GOAL OF THE EXERCISE: Copy out all of the data word for word. Omit every picture.

GIVEN MATERIAL:

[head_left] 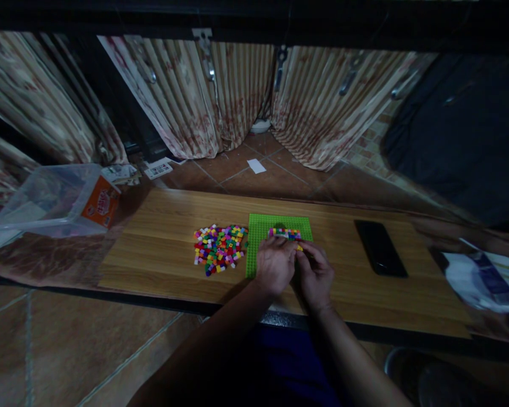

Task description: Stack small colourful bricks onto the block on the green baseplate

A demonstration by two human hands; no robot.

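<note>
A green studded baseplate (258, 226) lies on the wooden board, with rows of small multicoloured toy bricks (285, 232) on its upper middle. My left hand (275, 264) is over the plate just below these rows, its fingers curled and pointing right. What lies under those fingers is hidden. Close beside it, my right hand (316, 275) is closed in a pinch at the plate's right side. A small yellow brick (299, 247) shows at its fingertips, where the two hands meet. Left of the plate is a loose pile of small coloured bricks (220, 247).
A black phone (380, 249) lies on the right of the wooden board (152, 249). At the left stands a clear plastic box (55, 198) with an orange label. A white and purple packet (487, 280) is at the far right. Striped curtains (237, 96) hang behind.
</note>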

RESPONSE BOX:
[head_left] 

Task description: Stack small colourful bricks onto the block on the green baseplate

A demonstration by two human hands; no robot.

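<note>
A green studded baseplate (258, 226) lies on the wooden board, with rows of small multicoloured toy bricks (285, 232) on its upper middle. My left hand (275, 264) is over the plate just below these rows, its fingers curled and pointing right. What lies under those fingers is hidden. Close beside it, my right hand (316, 275) is closed in a pinch at the plate's right side. A small yellow brick (299, 247) shows at its fingertips, where the two hands meet. Left of the plate is a loose pile of small coloured bricks (220, 247).
A black phone (380, 249) lies on the right of the wooden board (152, 249). At the left stands a clear plastic box (55, 198) with an orange label. A white and purple packet (487, 280) is at the far right. Striped curtains (237, 96) hang behind.
</note>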

The output for this exercise is complete.